_TASK TO CARRY OUT_
Among the entries below, find the line with "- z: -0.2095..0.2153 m" and the line with "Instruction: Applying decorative". Return exactly those lines and every line between them, but no pictures.

* * *

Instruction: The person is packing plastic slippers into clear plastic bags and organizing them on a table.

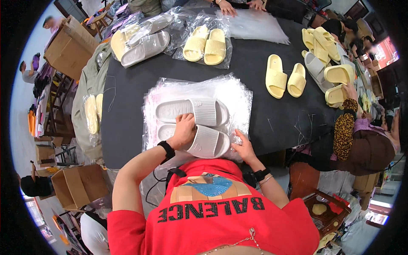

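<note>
Your left hand has its grip closed on the near white slipper, which lies atop the plastic bag stack on the dark surface; your right hand pinches a bag edge.

Two white slides with ribbed straps lie on clear plastic bags over a black bench. Farther off sit pale yellow slides and what looks like a light grey pair; the shirt is red.
</note>
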Action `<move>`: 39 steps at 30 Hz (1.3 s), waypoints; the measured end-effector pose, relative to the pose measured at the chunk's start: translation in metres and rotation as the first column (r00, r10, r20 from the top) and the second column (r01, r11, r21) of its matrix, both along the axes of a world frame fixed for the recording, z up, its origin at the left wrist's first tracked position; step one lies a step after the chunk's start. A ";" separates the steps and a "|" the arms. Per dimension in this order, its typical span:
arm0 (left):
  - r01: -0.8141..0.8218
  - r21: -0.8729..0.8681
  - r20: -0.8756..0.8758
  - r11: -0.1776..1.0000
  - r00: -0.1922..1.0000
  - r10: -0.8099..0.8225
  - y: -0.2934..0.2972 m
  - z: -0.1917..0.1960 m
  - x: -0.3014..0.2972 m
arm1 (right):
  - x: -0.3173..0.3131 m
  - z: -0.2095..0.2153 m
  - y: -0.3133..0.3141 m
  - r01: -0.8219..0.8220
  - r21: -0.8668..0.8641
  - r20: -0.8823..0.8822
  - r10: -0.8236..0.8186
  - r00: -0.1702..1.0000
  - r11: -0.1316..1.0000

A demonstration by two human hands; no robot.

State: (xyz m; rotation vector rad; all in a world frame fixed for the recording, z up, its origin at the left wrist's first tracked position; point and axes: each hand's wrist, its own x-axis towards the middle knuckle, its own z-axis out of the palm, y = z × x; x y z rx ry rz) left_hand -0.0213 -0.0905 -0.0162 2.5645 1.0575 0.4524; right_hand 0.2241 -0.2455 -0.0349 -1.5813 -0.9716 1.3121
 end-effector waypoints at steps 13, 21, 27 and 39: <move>-0.421 0.026 -0.138 0.907 0.897 0.420 0.057 -0.027 -0.192 | 0.005 0.010 -0.005 -0.001 -0.015 0.237 0.004 0.972 1.000; -0.478 0.034 0.234 0.878 0.858 0.458 0.064 0.097 -0.174 | 0.013 0.060 0.018 -0.208 0.137 0.895 -0.031 0.446 0.968; -0.127 -0.048 0.305 0.991 0.943 0.136 0.057 0.117 -0.053 | -0.014 0.052 0.065 -0.565 0.108 0.948 0.087 0.307 0.818; 0.186 -0.129 -0.299 0.974 0.929 -0.217 0.073 0.034 0.036 | -0.010 -0.006 0.053 -0.630 0.042 0.937 0.187 0.293 0.775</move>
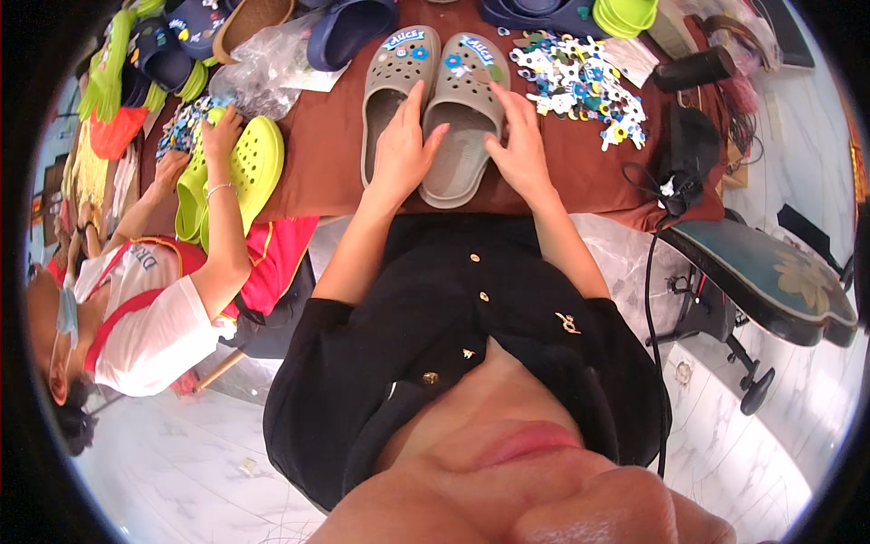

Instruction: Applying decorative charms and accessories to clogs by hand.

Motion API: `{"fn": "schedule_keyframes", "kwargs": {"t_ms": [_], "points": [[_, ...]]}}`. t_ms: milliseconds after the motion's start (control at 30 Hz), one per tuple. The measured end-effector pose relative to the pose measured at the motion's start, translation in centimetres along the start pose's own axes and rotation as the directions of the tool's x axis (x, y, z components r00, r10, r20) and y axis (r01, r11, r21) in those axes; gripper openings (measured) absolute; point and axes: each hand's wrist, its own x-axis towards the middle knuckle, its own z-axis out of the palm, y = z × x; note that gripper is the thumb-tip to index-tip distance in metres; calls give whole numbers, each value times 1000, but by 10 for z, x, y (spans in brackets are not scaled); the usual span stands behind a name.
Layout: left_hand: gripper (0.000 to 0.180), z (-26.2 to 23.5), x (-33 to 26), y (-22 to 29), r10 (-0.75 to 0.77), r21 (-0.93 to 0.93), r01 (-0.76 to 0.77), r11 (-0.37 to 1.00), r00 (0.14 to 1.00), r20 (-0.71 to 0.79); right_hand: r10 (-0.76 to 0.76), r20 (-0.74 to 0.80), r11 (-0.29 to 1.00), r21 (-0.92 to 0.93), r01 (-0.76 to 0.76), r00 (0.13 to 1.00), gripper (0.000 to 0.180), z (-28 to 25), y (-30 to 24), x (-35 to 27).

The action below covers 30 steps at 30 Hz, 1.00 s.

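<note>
A pair of grey clogs lies side by side on the brown cloth, toes pointing away from me. Blue charms and small figures decorate the toe of the left clog (pixel 400 63) and that of the right clog (pixel 468 68). My left hand (pixel 404 159) is over the inner side of the left clog, index finger stretched forward and thumb apart, by the right clog's opening. At the right clog's outer edge rests my right hand (pixel 523 154), fingers extended and thumb near the rim. Neither hand is closed around anything.
Loose charms (pixel 580 82) are heaped right of the clogs, near a dark cylinder (pixel 694 70). Clear plastic bags (pixel 263 77) and a navy clog (pixel 352 32) lie left. A co-worker's hand (pixel 222 136) is at lime clogs (pixel 256 172). A padded chair (pixel 761 272) stands right.
</note>
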Motion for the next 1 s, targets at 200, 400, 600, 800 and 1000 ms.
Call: {"fn": "schedule_keyframes", "kwargs": {"t_ms": [200, 400, 600, 800, 1000], "points": [[50, 0, -1, 4, -75, 57, 76, 995, 997, -13, -55, -19, 998, -38, 55, 998, 55, -3, 10, 0], [43, 4, -1, 6, -50, 97, 55, 994, 998, -47, 23, -84, 989, 148, -11, 996, 40, -17, 23, -15], [41, 17, 2, 12, -56, 109, 66, 992, 994, -95, 61, -512, 997, -14, -79, 857, 19, -63, 67, -17], [44, 23, 1, 17, -54, 184, 66, 981, 996, -66, 159, -639, 984, 40, -173, 753, 20, -107, 85, -7], [47, 27, 0, 6, -5, 181, 15, 983, 998, -57, 2, -486, 989, -130, -74, 874, 13, -100, 78, 28]]}}
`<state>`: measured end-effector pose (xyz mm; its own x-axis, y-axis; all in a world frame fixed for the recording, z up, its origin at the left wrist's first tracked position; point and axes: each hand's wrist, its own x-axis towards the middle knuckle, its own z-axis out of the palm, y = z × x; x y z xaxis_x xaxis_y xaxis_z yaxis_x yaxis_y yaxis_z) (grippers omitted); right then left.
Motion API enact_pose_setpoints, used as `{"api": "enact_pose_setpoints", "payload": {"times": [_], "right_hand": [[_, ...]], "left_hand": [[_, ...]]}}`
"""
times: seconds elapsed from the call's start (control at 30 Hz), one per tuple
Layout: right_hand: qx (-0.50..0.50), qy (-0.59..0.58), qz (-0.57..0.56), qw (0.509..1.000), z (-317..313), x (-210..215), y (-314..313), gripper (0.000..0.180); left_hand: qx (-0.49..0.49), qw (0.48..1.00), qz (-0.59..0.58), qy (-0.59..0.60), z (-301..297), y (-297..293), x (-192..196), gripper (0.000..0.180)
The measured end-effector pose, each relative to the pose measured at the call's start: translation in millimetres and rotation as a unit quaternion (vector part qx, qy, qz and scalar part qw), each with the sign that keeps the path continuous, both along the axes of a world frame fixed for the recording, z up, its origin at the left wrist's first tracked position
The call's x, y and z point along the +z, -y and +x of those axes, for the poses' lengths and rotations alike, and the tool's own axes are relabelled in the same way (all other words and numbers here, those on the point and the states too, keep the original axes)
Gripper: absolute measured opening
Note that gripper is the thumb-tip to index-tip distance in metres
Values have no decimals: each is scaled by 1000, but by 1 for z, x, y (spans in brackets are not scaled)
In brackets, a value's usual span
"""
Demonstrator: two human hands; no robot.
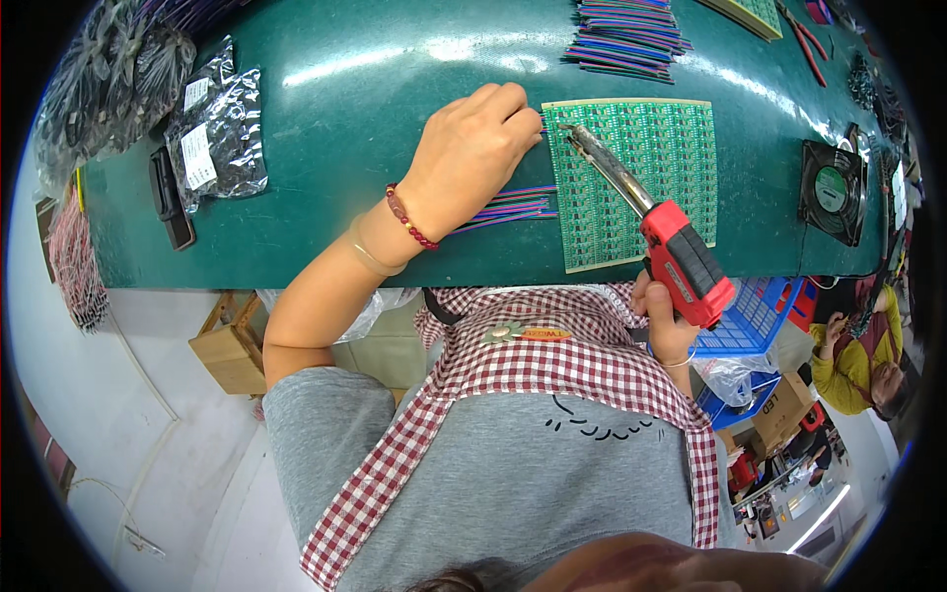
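Observation:
My right hand (667, 324) grips a red and black soldering gun (683, 259), whose metal tip reaches up and left onto a green circuit board panel (646, 183). The tip touches or hovers over the panel's upper left part; which, I cannot tell. At the panel's left edge my left hand (481, 133) is closed in a pinch, with a bit of dark thin wire showing by its fingertips. Below that hand, several coloured wires (518, 209) lie with their ends at the panel's left edge. My left wrist partly hides them.
A pile of coloured wires (626, 39) lies beyond the panel on the green table (345, 128). Plastic bags (217, 138) and a black case (172, 197) are at left. Right are red-handled pliers (807, 49) and a black fan (834, 192). Another person (858, 350) sits at far right.

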<state>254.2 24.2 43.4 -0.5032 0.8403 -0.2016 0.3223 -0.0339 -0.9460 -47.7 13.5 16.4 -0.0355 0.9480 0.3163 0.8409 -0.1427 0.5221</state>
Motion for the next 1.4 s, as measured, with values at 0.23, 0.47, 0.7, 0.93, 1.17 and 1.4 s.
{"api": "enact_pose_setpoints", "payload": {"times": [0.23,0.47,0.7,0.93,1.17,1.4], "right_hand": [[-5,-29,-8,1000,-5,6,-3,42],[-21,-29,20,999,-1,9,-4,43],[-45,-57,-3,997,-3,9,-7,43],[-48,-76,-18,996,-1,11,-7,43],[-21,-53,-6,998,4,2,-3,44],[-37,-61,-18,997,1,5,-3,44]], "left_hand": [[9,998,0,-57,0,1,3,10],[42,995,-66,-62,12,17,25,19],[-16,988,-146,43,17,31,21,14],[45,989,-53,127,14,18,17,12],[14,996,-77,39,12,13,17,13],[15,998,-55,38,11,11,13,11]]}}
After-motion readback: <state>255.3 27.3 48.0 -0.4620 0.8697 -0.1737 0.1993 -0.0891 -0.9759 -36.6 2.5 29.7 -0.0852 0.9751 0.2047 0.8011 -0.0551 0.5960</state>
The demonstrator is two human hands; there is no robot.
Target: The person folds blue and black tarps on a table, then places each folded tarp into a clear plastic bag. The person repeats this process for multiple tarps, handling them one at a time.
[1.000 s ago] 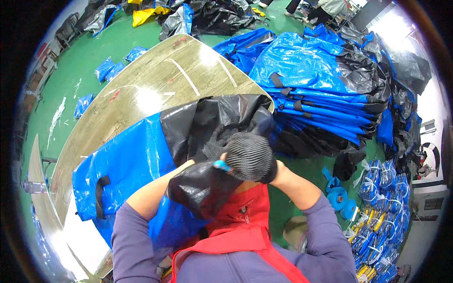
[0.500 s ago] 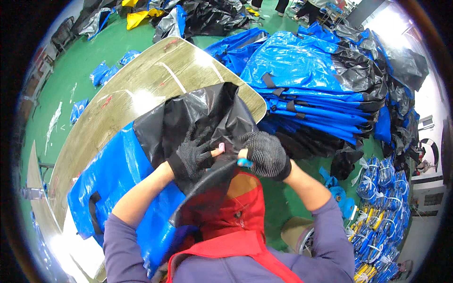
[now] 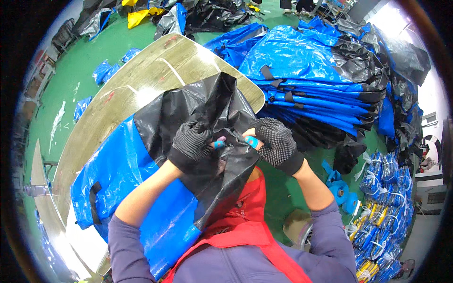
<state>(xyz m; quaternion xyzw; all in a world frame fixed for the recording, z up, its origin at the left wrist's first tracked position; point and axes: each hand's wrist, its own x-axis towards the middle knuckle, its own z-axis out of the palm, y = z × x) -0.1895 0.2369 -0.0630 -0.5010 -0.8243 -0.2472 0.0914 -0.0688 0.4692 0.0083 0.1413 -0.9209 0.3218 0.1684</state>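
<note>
A large blue and black tarp sheet (image 3: 192,101) lies partly over the table and hangs over its near edge toward my red apron. My left hand (image 3: 193,144), in a dark dotted glove with bare taped fingertips, pinches the black part of the tarp. Just to its right my right hand (image 3: 273,144), gloved alike with blue tape on the thumb, is closed on the same black material. The material between the two hands is bunched and pulled up into folds. On the blue part, at the left, sits a black strap (image 3: 95,203).
The wood-patterned table (image 3: 127,85) has a rounded corner. Beyond it, right, rises a stack of folded blue and black tarps (image 3: 302,61). Tied blue and yellow bundles (image 3: 384,203) stand at the lower right, near blue tape rolls (image 3: 339,191). More tarps (image 3: 212,21) lie on the green floor.
My left hand has gone from spread fingers to a closed pinch on the black material. My right hand has shifted slightly right and up, and the tarp's black part is drawn up between them.
</note>
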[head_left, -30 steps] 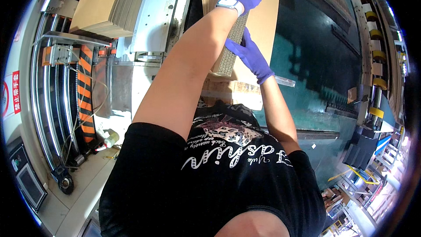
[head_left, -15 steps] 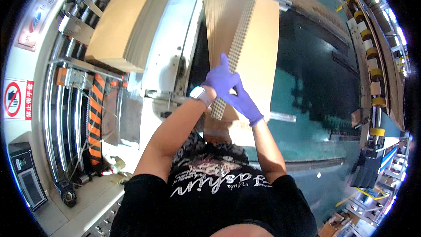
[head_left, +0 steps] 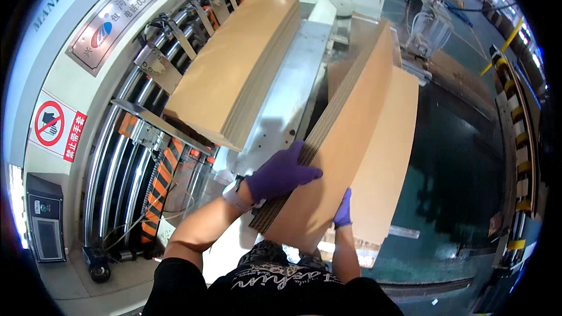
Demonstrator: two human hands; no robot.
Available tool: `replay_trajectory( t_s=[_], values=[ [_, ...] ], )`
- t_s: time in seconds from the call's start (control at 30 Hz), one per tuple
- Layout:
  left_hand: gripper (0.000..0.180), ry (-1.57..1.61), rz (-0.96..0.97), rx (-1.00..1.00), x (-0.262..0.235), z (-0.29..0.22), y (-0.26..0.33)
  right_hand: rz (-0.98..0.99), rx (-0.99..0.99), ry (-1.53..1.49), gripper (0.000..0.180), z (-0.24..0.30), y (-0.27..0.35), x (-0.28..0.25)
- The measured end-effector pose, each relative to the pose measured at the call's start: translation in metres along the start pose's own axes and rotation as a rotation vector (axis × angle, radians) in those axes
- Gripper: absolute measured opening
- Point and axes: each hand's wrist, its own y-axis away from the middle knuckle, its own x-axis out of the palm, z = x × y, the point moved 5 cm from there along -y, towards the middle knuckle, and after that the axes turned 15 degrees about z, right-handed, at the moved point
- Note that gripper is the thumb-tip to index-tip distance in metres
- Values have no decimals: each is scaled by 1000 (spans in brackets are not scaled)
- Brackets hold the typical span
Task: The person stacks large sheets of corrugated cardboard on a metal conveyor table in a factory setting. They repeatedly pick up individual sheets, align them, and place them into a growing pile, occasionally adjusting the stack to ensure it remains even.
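A bundle of brown cardboard sheets (head_left: 351,146) stands tilted on its long edge in front of me, its layered edges facing up and left. My left hand (head_left: 281,172), in a purple glove, is closed over the bundle's upper left edge, thumb on the broad face. At the bundle's lower right side is my right hand (head_left: 344,209), gloved too; it holds the bundle from that side, and the sheets hide part of its fingers. Beneath and right of the bundle lies a flat pile of cardboard (head_left: 389,152).
Another cardboard stack (head_left: 240,64) rests on the machine at left, beside a pale metal ledge (head_left: 287,93). Steel rollers (head_left: 111,199) and a striped orange-black bar (head_left: 161,190) stand nearer. A roller conveyor (head_left: 518,164) runs along the far right, past the green floor (head_left: 439,199).
My hands, close together on the sheets before, are now apart, left on the upper edge, right on the lower side. The bundle has tilted, showing its broad face. The view has shifted left.
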Motion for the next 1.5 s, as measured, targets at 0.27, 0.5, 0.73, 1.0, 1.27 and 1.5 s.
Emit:
replay_trajectory(
  t_s=[0.27, 0.5, 0.73, 1.0, 1.27, 1.5],
  values=[
    [52, 302, -268, 286, -132, 84, 71, 92, 36, -48, 63, 38, -118, 88],
    [63, 1562, -514, 635, -128, 294, 89, 37, 38, 401, 61, 61, -328, 179],
    [50, 1964, -357, 15, 45, 427, 55, -169, 123, 1087, 75, -33, -476, 165],
    [41, 1981, -297, 99, 56, 472, 37, -17, 380, 1009, 77, -90, -488, 223],
    [38, 1414, 1, -144, 16, 393, -30, 448, 535, 1385, 59, -31, -443, 257],
    [35, 1147, 266, -418, 90, 362, -97, -506, 116, 1014, 25, 39, -166, -73]
  ],
)
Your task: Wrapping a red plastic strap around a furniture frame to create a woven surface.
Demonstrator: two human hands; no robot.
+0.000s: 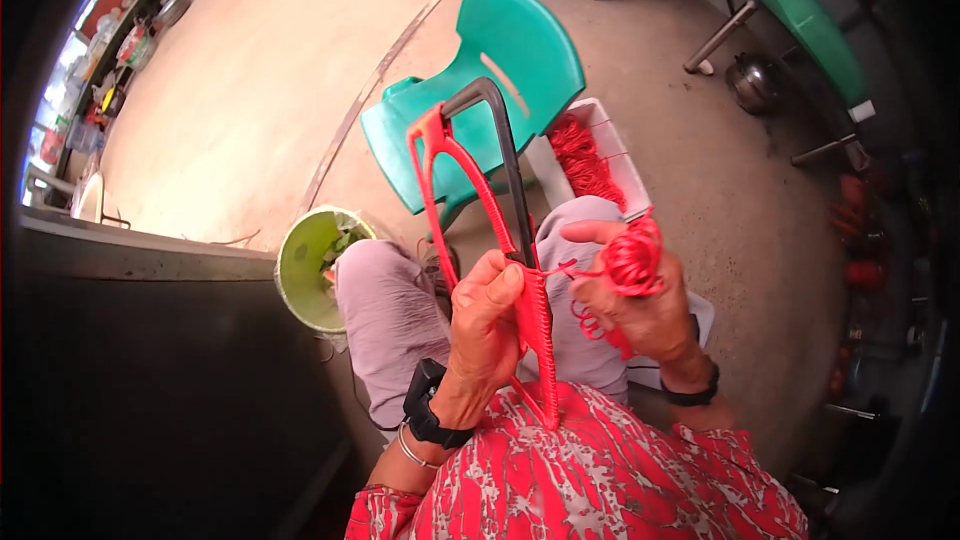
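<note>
Upright over my lap stands a curved black frame point(515, 170), much of it wrapped in red cord point(540, 340). My left hand point(480, 315) is closed round its lower part, the thumb pressed on the wrapping beside the bare black bar. A bundle of red cord point(634, 262) sits in my right hand point(655, 318), to the right of the frame. From the frame, a strand runs across to the right hand. Loose coils point(588, 320) dangle below those fingers. The far end of the frame overlaps a green plastic chair point(520, 40) in the picture.
Behind my knees, a white bin point(628, 175) holds more red cord point(583, 155). A lime-green bucket point(300, 275) with scraps inside stands by my left knee. A dark panel point(170, 360) lies at left. Another green chair point(810, 30) and a round dark pot point(755, 82) are at far right.
</note>
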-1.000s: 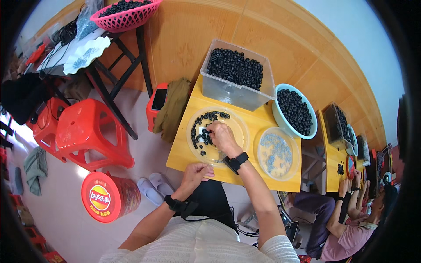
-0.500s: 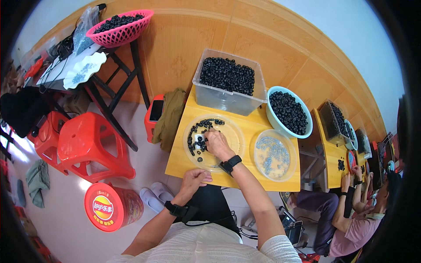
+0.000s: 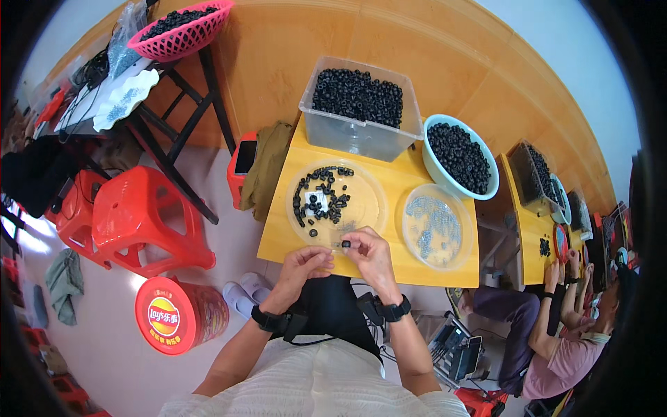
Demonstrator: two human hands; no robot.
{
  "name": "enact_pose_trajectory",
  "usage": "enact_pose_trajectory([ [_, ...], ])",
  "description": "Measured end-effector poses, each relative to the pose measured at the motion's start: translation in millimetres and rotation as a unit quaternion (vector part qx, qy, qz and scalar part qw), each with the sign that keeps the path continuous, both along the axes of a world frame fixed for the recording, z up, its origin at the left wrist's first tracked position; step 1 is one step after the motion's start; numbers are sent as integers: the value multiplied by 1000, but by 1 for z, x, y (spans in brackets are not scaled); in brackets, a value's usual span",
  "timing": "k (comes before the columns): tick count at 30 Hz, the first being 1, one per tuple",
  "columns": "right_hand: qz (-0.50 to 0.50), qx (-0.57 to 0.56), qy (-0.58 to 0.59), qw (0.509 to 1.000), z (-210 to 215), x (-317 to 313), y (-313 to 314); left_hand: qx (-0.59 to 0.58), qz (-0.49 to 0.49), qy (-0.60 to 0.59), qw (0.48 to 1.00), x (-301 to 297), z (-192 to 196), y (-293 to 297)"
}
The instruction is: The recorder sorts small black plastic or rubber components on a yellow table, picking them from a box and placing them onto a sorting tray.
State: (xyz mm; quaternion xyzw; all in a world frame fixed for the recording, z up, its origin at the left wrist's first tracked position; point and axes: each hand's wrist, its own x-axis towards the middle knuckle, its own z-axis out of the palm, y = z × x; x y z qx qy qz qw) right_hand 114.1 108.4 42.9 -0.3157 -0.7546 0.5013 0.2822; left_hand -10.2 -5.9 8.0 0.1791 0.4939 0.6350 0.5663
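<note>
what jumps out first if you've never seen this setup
Heaps of small black rings draw the eye first: a clear plastic bin at the back of the yellow table, a pale blue bowl to its right, and a pink basket on a stand at upper left. At the table's near edge, the left hand and right hand meet, the right pinching one black ring beside a clear tray of scattered rings.
</note>
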Motion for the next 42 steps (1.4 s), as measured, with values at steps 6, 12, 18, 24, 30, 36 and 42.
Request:
enact_pose_trajectory([
  [6,-46,-1,5,999,0,7,-27,79,-12,19,997,10,9,7],
  [12,-21,92,34,995,3,0,-42,74,-16,-2,997,5,-8,2],
  [18,51,68,1,996,-1,3,-29,66,5,-55,996,4,-12,0],
  [24,35,74,-3,997,-1,-6,-15,78,22,-87,993,-3,-18,1],
  [30,-94,248,-105,958,-28,-18,39,52,26,-71,996,-4,-8,-4],
  [36,-49,291,-170,940,-40,-44,49,67,33,-80,994,-4,-12,-6],
  [42,-37,221,-201,954,-44,-51,62,61,40,-79,994,-6,-14,-8],
])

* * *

_PROBLEM SOLUTION_
  - z: -0.2095..0.2153 m
  - y: -0.3133..0.3141 m
  - r01: -0.8219..0.8220
  - r21: -0.8668..0.8641
  - r20: -0.8823..0.8822
  - r10: -0.8236..0.8186
  - r00: -0.1702..1.0000
  - r11: -0.1316..1.0000

A demonstration by two human hands; no robot.

State: (xyz m; rotation vector rad; all in a world frame fixed for the recording, z up, its origin at the left wrist's first tracked position; point and axes: each hand's wrist, its own x-axis towards the middle knuckle, its own z-axis out of the palm, y = z × x; x y z rx ry rz) left_hand -0.0213 -0.0905 -0.0162 2.5645 1.0575 0.4524; right_hand 0.2241 -0.2455 -0.0349 -1.5813 -0.9716 1.3121
 end-effector waypoints at steps 13, 21, 27 and 39: <move>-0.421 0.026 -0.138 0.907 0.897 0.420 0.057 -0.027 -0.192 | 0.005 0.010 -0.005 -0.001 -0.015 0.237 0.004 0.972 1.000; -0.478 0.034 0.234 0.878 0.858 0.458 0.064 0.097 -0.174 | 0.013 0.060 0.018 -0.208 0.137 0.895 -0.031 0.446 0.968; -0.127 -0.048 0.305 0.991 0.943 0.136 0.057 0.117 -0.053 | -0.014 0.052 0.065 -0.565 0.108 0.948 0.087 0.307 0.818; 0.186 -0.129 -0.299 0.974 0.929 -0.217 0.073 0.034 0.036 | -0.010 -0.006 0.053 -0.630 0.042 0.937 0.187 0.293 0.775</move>

Instruction: Applying decorative charms and accessories to clogs by hand.

This exercise calls for no further output.